Several years ago, while taking a walk after a snowstorm, I came across a young father and his son shoveling a driveway. The father would have been in his early thirties and the son around 3 or 4. The father had on a dark dress coat and business suit (he’d likely just come home from work) and the son was bundled head to toe in a bright red snow suit. As I stood watching the unlikely work team, I could see that for every shovelful of snow the father cleared from the driveway, the little boy would knock down at least two shovelfuls worth with his red toy shovel. While the father was steadily working his way, forging an ever-widening path through the snow, the little boy would throw a couple of tiny shovelfuls up in the air, and then take a break to make a snowball or snow angel or just stomp around on the growing mountain of snow the father was building from his labors.
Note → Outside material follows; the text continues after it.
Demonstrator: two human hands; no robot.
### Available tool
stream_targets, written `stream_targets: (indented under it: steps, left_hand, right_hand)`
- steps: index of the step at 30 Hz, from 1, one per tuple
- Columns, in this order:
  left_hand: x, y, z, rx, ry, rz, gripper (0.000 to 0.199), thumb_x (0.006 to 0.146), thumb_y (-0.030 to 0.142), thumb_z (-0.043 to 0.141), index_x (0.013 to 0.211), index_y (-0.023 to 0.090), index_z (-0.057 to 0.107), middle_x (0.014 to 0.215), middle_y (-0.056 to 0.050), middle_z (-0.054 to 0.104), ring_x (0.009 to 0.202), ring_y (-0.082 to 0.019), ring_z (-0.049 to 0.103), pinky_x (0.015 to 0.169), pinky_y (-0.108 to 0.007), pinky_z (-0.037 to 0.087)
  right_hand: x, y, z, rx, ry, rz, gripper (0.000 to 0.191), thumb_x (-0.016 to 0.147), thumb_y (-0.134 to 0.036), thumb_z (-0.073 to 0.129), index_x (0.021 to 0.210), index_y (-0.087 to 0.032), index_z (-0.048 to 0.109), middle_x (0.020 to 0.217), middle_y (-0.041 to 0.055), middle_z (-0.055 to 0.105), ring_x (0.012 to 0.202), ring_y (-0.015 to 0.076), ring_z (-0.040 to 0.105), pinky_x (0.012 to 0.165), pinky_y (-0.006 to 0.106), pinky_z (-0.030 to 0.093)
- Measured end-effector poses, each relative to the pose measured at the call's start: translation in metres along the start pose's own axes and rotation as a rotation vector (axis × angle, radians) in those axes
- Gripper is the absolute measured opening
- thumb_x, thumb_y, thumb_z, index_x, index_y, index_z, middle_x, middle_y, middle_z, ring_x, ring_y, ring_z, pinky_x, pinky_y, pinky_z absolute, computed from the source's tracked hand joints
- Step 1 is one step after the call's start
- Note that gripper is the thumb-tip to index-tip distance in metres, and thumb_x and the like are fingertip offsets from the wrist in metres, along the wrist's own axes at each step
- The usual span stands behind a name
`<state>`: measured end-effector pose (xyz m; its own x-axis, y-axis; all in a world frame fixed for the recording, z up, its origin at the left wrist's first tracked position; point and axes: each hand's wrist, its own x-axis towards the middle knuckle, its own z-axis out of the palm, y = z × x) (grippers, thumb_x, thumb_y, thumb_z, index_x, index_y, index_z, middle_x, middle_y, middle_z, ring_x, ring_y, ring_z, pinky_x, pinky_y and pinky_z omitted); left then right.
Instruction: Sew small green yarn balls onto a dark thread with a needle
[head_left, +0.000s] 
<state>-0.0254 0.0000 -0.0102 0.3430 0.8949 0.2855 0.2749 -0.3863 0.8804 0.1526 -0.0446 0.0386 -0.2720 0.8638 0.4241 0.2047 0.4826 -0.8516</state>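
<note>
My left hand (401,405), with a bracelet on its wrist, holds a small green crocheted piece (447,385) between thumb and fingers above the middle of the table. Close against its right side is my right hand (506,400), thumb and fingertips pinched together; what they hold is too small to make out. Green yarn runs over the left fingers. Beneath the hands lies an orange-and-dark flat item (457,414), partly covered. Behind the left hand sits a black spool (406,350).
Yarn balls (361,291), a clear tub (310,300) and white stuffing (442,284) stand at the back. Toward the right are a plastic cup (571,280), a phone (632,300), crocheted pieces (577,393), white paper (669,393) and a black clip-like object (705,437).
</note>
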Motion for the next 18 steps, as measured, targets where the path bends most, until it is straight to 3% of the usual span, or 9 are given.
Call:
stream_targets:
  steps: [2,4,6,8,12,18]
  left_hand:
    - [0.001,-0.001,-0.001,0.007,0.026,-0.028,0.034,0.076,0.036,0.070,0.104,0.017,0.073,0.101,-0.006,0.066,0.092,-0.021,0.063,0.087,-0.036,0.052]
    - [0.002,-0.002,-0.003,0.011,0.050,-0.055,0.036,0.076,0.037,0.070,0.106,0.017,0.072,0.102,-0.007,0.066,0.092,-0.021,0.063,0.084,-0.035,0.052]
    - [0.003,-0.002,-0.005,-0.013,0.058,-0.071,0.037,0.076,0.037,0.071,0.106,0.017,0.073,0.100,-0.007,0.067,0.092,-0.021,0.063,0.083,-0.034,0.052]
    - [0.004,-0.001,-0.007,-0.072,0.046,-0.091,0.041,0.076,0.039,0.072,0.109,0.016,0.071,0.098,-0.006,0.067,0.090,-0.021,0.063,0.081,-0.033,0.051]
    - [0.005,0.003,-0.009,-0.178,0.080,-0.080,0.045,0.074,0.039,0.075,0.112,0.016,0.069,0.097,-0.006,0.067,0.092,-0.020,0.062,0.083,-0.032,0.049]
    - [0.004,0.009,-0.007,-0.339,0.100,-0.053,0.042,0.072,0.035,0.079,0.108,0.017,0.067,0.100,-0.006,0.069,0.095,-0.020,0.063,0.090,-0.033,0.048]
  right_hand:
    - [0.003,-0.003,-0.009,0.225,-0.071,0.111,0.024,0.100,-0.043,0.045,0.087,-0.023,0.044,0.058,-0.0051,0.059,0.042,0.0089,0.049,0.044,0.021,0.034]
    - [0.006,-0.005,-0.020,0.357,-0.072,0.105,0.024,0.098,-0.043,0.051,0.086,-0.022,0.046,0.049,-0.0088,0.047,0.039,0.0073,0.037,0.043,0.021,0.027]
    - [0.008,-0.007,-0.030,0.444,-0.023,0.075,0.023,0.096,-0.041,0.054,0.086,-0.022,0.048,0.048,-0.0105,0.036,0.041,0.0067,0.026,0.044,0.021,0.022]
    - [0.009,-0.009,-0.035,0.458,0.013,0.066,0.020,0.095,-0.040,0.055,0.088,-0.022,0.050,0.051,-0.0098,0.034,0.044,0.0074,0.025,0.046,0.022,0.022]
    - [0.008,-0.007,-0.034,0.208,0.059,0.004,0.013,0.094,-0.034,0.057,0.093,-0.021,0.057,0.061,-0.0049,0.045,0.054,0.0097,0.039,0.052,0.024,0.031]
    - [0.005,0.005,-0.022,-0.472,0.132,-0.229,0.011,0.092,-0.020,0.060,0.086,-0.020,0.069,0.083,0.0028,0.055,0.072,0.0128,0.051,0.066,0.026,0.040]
I stood for about 10 minutes in the cold bright afternoon sunshine, mesmerized by the two and laughing quietly to myself. The father was infinitely patient with his “helper” who seemed completely oblivious to how much he was impeding the progress of the work. It was clear that the child earnestly wanted to help his father and believed he was doing so, just as it was equally clear that the child was adding to the father’s labors. Here was a man, just home from a day of petty office politics and a long frustrating commute back and forth; he was likely hungry and tired and the last thing he wanted to do was shovel the driveway, but the driveway had to be shoveled, so he did it. And there was his little child, bursting with boundless energy and enthusiasm but getting under his feet and making his work harder – but it was his child, and he loved him so much and loved being with him so much, he didn’t see the mess he was making as a mess; he saw it as “helping”.
That’s how we “help” God. Remember the scripture about all our righteousnesses being as filthy rags? Well, all our “help” is pretty much the same. If he wanted to, God could do everything that needs to be done on his own, and in a twinkling. But he has INVITED us to help him because he loves us so much and is so proud of us and our willingness to help.